Manipolazioni per alzare i tassi sui mutui: UE attacca Euribor

12 dic – Dodici banche nel mirino delle autorità europee per presunta manipolazione dell’Euribor, l’indice di riferimento per i tassi di interesse su miliardi di euro di prodotti finanziari.

L’Unione Europea – secondo quanto riporta il Wall Street Journal – dovrebbe presto puntare il dito contro diversi istituti, ritenuti responsabili di tentata manipolazione. Le indagini sono in corso e riguarderebbero, fra le altre, Credit Agricole, Societé Generale, Hsbc e Deutsche Bank. Le quattro banche avrebbero fatto squadra con Barclays, la banca inglese al centro dello scandalo del Libor e che avrebbe ammesso un coinvolgimento anche nell’Euribor.

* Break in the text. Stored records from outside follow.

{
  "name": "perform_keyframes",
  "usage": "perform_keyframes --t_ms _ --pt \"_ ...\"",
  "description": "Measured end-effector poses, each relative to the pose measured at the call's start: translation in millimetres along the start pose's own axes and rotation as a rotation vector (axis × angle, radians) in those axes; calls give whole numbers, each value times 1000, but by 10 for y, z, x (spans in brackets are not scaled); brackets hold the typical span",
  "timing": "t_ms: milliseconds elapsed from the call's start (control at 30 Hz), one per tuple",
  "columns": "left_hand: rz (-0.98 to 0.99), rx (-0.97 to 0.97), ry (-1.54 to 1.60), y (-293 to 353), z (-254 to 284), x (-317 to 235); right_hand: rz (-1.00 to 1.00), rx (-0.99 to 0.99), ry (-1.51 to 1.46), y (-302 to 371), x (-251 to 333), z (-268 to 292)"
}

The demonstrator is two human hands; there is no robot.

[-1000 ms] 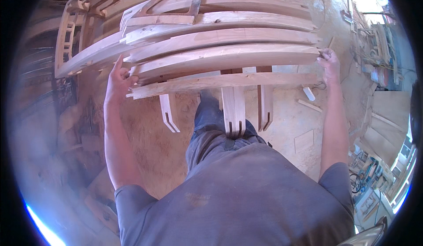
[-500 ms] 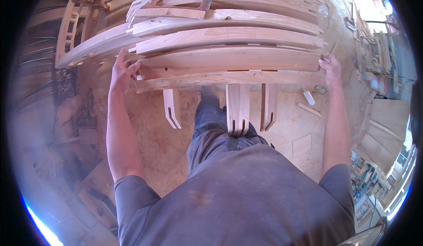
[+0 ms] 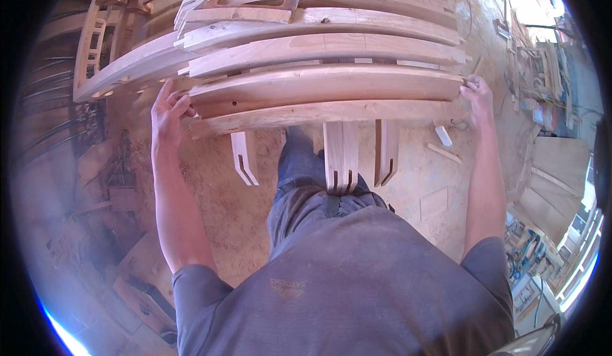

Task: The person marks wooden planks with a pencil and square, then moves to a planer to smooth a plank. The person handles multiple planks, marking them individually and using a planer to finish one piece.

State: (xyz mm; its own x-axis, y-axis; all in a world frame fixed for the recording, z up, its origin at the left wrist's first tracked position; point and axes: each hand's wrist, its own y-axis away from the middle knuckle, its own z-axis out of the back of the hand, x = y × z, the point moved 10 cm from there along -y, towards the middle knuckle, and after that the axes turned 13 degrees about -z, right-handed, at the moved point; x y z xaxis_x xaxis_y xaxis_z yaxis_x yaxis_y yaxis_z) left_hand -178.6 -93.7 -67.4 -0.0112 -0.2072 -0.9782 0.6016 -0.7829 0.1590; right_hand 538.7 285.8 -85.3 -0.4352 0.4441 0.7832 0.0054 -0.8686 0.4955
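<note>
A stack of curved wooden chair parts was gripped at both ends above a sawdust-covered workshop floor.
The left hand and right hand were closed on the stack's ends; fingertips were hidden behind wood. Offcuts were scattered nearby; the room's edges were blurred.

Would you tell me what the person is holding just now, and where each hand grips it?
A stack of curved wooden rails, held at its two ends: the left hand at the left end, the right hand at the right end.
</note>
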Motion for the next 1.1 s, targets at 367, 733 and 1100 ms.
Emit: perform_keyframes --t_ms 367,733,1100 --pt "-12 -71 -174 339 136 -68 40 75 -270 377 -276 81" --pt "-69 -150 -264 442 151 18 32 -14 -430 436 -338 10" --pt "-196 -326 -225 526 153 260 43 -132 -589 386 -467 -13"
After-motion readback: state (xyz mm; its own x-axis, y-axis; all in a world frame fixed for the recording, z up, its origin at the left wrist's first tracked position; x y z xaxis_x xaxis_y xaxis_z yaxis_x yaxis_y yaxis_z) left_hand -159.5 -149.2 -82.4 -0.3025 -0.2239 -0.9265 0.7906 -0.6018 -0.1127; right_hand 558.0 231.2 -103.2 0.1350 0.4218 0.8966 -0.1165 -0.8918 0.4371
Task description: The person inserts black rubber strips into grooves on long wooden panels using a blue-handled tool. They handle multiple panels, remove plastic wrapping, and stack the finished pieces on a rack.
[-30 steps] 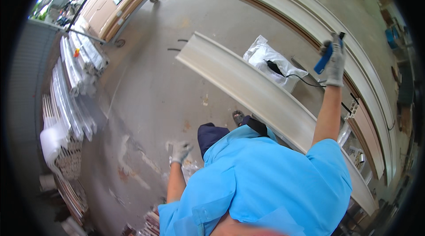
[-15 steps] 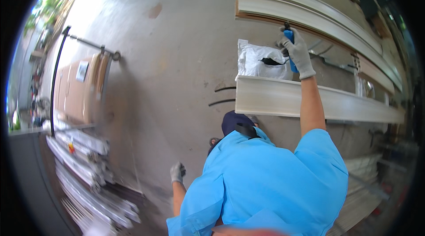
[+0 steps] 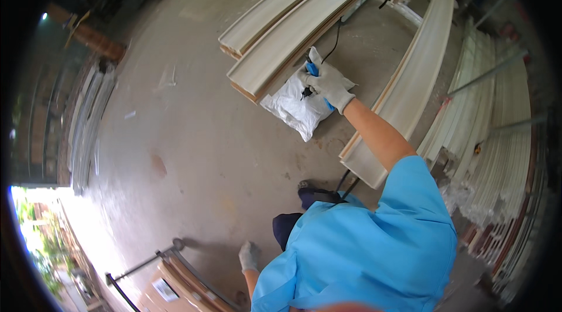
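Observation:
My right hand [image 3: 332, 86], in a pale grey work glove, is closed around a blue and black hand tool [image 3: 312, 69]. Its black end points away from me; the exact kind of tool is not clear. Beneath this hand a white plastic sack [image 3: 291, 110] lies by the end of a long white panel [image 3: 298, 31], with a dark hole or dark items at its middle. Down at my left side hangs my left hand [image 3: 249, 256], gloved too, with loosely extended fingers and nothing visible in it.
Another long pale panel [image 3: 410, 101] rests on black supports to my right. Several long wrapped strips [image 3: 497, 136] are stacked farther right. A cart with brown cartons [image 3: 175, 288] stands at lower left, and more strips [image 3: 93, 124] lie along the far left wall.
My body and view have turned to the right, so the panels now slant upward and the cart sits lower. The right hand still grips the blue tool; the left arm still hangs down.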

Euribor è un indicatore istituito nel 1999 e che ha una particolare importanza nella comunità finanziaria. Nello specifico, le 50 maggiori banche di Eurolandia (tra cui le italiane IntesaSanPaolo, Unicredit ed Mps) comunicano quotidianamente i tassi di interesse ai quali prevedono di prendere denaro in prestito da altri istituti, durante la giornata. L’informazione viene inviata entro le 11 all’agenzia finanziaria Reuters, che poi pubblica una media dei dati ricevuti, la quale rappresenta la quotazione ufficiale dell’Euribor.

Per evitare che qualcuno faccia il furbo, comunicando dati troppo alti o troppo ridotti per manipolarel’Euribor, viene sempre eliminato il 15% dei valori più elevati e il 15% di quelli più bassi. Il meccanismo, almeno sulla carta, sembra funzionare alla perfezione. Purtroppo, però, alle banche non manca la possibilità di imbrogliare.

Per taroccare l’andamento del tasso, un istituto può comunque inserire dei valori non veritieri e accordarsi con i concorrenti, ovviamente di nascosto, per mettere in atto pratiche concertate, cioè per far salire o scendere le quotazioni dell’Euribor, a seconda della convenienza (panorama)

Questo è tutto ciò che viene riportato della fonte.